RAVIOLI SOUP

We adore pasta, so I used it as the inspiration for this soup. The meaty tomato base pairs perfectly with the cheesy ravioli pillows.

—SHELLEY WAY CHEYENNE, WY



PREP: 20 MIN. • COOK: 45 MIN. • MAKES: 10 SERVINGS (2 1/2 QUARTS)


1 pound ground beef

2 cups water

2 cans (one 28 ounces, one 14 1/2 ounces) crushed tomatoes

1 can (6 ounces) tomato paste

1/2 cups chopped onions

1/4 cup minced fresh parsley

2 garlic cloves, minced

3/4 teaspoon dried basil

1/2 teaspoon sugar

1/2 teaspoon dried oregano

1/2 teaspoon onion salt

1/2 teaspoon salt

1/4 teaspoon pepper

1/4 teaspoon dried thyme

1 package (9 ounces) refrigerated cheese ravioli

1/4 cup grated Parmesan cheese

Additional minced fresh parsley, optional

In a Dutch oven, cook beef over medium heat until it is no longer pink; drain.
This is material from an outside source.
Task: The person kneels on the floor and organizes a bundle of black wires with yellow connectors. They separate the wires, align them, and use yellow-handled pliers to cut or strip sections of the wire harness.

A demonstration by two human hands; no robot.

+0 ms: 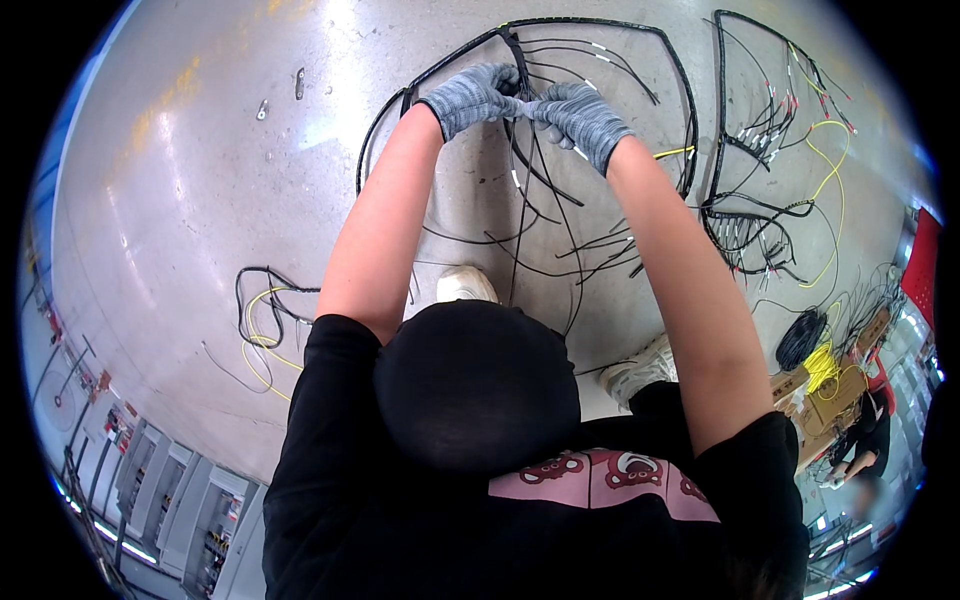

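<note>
While the person's black-sleeved shoulders and dark cap [476,385] are filling the near part of the view, both bare forearms are stretching out over the polished concrete floor [180,180]. Past a pale shoe [466,285], the left hand [472,97] and the right hand [583,118], each wearing a grey knit glove, are meeting fingertip to fingertip, both pinching closed on the black wire harness [520,60] where its trunk forks. Loose black leads are hanging down from that pinch. Farther off, near the floor's right edge, another harness with yellow wires [835,170] is lying spread out, well apart.
</note>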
Add the water, tomatoes, tomato paste, onions, parsley, garlic, basil, sugar, oregano, onion salt, salt, pepper and thyme; bring to a boil. Reduce heat; cover and simmer for 30 minutes. Cook ravioli according to the package directions; drain. Add to the soup and heat through. Stir in the Parmesan cheese. Sprinkle with additional parsley if desired.